Il Corriere del Ticino, 18.10.2005
I lettori li hanno puniti ritenendoli ormai assai lontani dalla realtà della società contemporanea
Provi a invitare il direttore di Libération, Serge July, e lui non risponde neanche; provi a chiamare quello di Le Monde e impatti in una segreteria impenetrabile; provi a raggiungere Le Figaro ed è come scalare un muro di tre metri. Non era così fino a pochi anni fa. Allora la stampa francese, forte di una tradizione di eccellenza, ti accoglieva con il sorriso e con un’abbondante dose di buona educazione. L’improvvisa scortesia odierna è la spia più evidente di un malessere profondo che non riguarda singole testate, ma un intero settore: i quotidiani francesi sono in profonda crisi.
Un anno fa il pacchetto di controllo di Libération fu acquistato da Edouard de Rothschild e tutti pensarono: se entrano i Rothschild significa che la ripresa è possibile. Proprio in questi giorni il quotidiano di July ha annunciato perdite di 6- 7 milioni di euro, di oltre il 50% superiori a quelle del 2004. Le vendite sono diminuite del 9,8% e si prospetta il licenziamento di una cinquantina dei 340 dipendenti (giornalisti inclusi). Scenario analogo a Le Figaro: da un anno è sotto il controllo del gruppo industriale Dassault, ma le prospettive non sono incoraggianti: le vendite sono scese a 330 mila copie e il gruppo resta in attivo solo grazie ai settimanali. Infine Le Monde: un anno fa cacciarono il direttore politico Edwy Plenel, ma oggi il quadro resta desolante: il quotidiano più prestigioso di Francia annaspa nelle cifre rosse. Qualcuno potrebbe pensare: anche la stampa europea in generale non se la passa bene.
Certo, ma il caso francese è particolare: nessun altro Paese vive una crisi editoriale così acuta e generalizzata. Che cosa succede dunque a Parigi? Accade che i quotidiani pagano il prezzo della loro superbia intellettuale. Per anni sono andati avanti nella presunzione che la gente avrebbe continuato a comprarli perché Le Figaro è Le Figaro, come se la loro fosse una Verità rivelata. Non hanno rinnovato la propria formula giornalistica, non hanno sviluppato nuove pagine dedicate alla società. I quotidiani francesi hanno sempre usato un tono distaccato, ma hanno finito per distanziarsi dalla realtà.

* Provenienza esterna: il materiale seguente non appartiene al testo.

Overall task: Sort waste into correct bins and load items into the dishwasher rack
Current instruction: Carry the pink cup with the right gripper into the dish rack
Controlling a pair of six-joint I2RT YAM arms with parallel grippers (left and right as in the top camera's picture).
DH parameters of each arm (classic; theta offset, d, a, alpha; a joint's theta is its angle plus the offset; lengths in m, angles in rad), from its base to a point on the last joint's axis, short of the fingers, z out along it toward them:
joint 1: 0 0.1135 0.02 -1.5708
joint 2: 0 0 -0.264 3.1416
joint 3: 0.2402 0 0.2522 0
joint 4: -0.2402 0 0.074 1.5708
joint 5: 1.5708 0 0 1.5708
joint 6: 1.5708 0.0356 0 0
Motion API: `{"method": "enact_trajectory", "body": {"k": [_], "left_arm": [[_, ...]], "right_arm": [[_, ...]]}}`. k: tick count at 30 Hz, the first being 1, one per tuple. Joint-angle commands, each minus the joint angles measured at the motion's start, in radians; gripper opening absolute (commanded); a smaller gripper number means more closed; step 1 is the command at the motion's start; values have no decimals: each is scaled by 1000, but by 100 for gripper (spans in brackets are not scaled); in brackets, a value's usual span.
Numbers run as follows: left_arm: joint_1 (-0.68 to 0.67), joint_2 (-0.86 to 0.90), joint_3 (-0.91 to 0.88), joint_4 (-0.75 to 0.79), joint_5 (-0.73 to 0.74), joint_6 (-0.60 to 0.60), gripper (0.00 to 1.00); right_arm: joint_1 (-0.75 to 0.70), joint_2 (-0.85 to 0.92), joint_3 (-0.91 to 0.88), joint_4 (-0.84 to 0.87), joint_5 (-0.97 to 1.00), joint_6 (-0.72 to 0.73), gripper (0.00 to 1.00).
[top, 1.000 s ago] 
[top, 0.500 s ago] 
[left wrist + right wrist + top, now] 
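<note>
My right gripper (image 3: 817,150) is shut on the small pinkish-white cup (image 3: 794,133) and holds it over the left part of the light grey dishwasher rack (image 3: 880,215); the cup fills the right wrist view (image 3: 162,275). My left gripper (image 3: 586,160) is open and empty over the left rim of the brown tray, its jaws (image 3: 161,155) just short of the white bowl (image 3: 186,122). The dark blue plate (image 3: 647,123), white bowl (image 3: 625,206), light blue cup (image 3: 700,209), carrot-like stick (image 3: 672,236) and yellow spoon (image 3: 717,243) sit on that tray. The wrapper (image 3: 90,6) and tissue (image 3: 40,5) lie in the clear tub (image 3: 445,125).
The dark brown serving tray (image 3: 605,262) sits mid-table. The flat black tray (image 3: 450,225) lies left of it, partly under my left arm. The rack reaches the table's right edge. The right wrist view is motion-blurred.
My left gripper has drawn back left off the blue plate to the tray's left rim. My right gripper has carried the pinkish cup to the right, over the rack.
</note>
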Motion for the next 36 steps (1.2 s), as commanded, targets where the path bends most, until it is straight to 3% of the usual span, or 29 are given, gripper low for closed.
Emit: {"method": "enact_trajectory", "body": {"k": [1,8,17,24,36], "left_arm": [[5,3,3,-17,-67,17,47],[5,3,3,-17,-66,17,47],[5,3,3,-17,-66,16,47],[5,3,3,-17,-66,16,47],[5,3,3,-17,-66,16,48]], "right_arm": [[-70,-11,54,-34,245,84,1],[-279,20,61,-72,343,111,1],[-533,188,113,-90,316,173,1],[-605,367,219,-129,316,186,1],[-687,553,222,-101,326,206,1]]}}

E i lettori li hanno puniti.
Certo, in parte a causa di Internet, ma soprattutto a causa dei quotidiani gratuiti, distribuiti sugli autobus e sui metrò. È la cosiddetta «free press» , che non rappresenta il miglior giornalismo: grandi foto e molte notizie di agenzia; nessun commento, nessuna interpretazione. Ma evidentemente il confronto con la «stampa di qualità» non deve essere sembrato improponibile: e molti hanno finito per accontentarsi della stampa tabloid a costo zero, anziché spendere 1,20 euro per quotidiani la cui lettura spesso lascia insoddisfatti. Le cifre complessive sono impressionanti: nel 2004 il numero di lettori «paganti» è diminuito in Francia di 800 mila unità, pari al 12%. E se l’editoria non beneficiasse di generose sovvenzioni statali (278 milioni di euro nel 2005) molte testate avrebbero già chiuso.
Così i quotidiani francesi si ritrovano di fronte a una via obbligata; innovarsi per non morire. Il primo a provarci è stato, proprio in queste settimane, Le Figaro, che ha ristretto il formato di 3,4 cm, ha cambiato il colore della testata e introdotto la fascicolazione per argomento. Basterà? È troppo presto per dirlo. Anche Le Monde ora pubblica foto a colori e considera la possibilità di anticipare l’uscita del giornale al mattino (anziché al primo pomeriggio come accade oggi). Ma l’impressione è che per ora si sia trattato di operazioni cosmetiche, per rinascere ci vorrebbe ben altro: un nuovo spirito, tanta umiltà, fantasia e vivacità, per tornare ad essere un mito del presente e non più solo del passato.